18 U.S.C. § 4206(c) provides:
"The Commission may grant or deny release on parole notwithstanding the guidelines referred to in subsection (a) of this section if it determines there is good cause for so doing: Provided, That the prisoner is furnished written notice stating with particularity the reasons for its determination, including a summary of the information relied upon."
The reasons given by the Regional Commissioner on appeal differed slightly from those of the hearing panel. He stated:
"After review of all relevant factors and information presented, a decision above the guidelines at this consideration appears warranted because your offense was unusually sophisticated, of unusual magnitude, and ongoing: you planned to manufacture extremely large amounts (approximately two and a half million) of amphetamine tablets weekly and to produce phencyclidine (PCP) in large quantities (100 lb. quantities). Sophistication was exhibited by the manner in which the offense was organized and, by your admission was of approximately six months duration."
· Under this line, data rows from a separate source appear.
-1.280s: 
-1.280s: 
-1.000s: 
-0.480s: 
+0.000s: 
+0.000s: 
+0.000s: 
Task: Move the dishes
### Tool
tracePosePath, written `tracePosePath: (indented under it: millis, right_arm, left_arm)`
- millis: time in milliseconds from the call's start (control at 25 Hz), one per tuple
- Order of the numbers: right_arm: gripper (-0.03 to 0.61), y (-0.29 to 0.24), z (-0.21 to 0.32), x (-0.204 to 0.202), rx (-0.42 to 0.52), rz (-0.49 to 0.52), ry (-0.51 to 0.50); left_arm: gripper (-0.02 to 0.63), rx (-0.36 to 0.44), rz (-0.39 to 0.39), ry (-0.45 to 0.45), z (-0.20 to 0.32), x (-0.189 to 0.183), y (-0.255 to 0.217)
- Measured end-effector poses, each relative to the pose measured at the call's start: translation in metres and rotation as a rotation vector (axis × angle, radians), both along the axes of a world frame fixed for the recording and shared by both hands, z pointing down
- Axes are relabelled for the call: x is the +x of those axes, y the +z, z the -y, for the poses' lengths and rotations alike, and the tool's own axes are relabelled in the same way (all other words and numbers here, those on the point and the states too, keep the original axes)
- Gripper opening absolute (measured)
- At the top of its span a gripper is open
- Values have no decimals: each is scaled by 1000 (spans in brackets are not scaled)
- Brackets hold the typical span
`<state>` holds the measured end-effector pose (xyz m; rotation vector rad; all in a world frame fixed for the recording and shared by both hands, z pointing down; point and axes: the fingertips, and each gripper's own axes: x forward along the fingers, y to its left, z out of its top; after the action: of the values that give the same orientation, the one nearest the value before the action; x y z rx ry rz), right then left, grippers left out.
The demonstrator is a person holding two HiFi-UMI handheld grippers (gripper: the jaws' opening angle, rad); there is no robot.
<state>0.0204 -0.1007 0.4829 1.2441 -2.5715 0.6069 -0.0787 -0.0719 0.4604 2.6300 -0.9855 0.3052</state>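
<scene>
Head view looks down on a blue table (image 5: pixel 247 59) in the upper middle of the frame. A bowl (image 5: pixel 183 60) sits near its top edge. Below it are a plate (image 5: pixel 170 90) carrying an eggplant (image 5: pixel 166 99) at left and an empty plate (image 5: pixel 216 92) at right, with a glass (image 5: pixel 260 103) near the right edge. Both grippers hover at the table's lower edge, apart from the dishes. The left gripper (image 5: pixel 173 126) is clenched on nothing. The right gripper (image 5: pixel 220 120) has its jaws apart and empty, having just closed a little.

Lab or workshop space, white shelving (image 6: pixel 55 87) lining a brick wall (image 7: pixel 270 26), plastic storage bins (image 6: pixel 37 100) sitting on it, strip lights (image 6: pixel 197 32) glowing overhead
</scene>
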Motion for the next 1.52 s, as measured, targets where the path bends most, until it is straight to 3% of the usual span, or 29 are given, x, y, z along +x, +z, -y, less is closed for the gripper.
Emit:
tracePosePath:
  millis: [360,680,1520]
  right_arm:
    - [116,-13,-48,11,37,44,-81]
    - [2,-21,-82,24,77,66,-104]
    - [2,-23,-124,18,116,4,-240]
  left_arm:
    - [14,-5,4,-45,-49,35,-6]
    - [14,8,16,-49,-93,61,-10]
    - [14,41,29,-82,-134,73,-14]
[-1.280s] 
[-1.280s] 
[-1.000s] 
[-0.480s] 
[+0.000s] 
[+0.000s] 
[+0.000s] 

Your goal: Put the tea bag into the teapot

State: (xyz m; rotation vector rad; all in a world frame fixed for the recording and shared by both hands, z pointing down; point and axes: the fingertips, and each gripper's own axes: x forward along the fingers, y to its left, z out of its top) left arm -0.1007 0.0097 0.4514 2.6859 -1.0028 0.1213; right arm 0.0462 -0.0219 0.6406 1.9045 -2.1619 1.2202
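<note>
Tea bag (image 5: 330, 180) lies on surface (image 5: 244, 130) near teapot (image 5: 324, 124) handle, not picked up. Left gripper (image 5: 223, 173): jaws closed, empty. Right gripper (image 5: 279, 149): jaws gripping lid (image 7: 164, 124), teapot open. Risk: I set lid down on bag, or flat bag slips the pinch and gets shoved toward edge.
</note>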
Appellant also complains that he was not supplied with advance notice of the specific grounds upon which the Commission intended to exceed the guidelines. We agree with the District Court for the Central District of California that "Neither the Guidelines nor the statute impose any such (advance notice) requirement on the Commission." Stoller v. Tennant, 448 F. Supp. 712, 714 (C.D. Cal. 1978). Grattan v. Sigler, 525 F.2d 329 (9th Cir. 1975), relied on by appellant, is distinguishable. In Grattan the petitioner was not informed of the reasons for the denial of parole until after he had exhausted all his administrative appeals. "This explanation came too late to serve the purpose of the Board's own regulations." Id. at 331. Here, appellant was informed of the Commission's reasoning by the Notice of Action before he initiated his administrative appeals
18 U.S.C. § 4206(a) provides as follows:
"(a) If an eligible prisoner has substantially observed the rules of the institution or institutions to which he has been confined, and if the Commission, upon consideration of the nature and circumstances of the offense and the history and characteristics of the prisoner, determines:
(1) that release would not depreciate the seriousness of his offense or promote disrespect for the law; and
(2) that release would not jeopardize the public welfare;
subject to the provisions of subsections (b) and (c) of this section, and pursuant to guidelines promulgated by the Commission pursuant to section 4203(a) (1), such prisoner shall be released."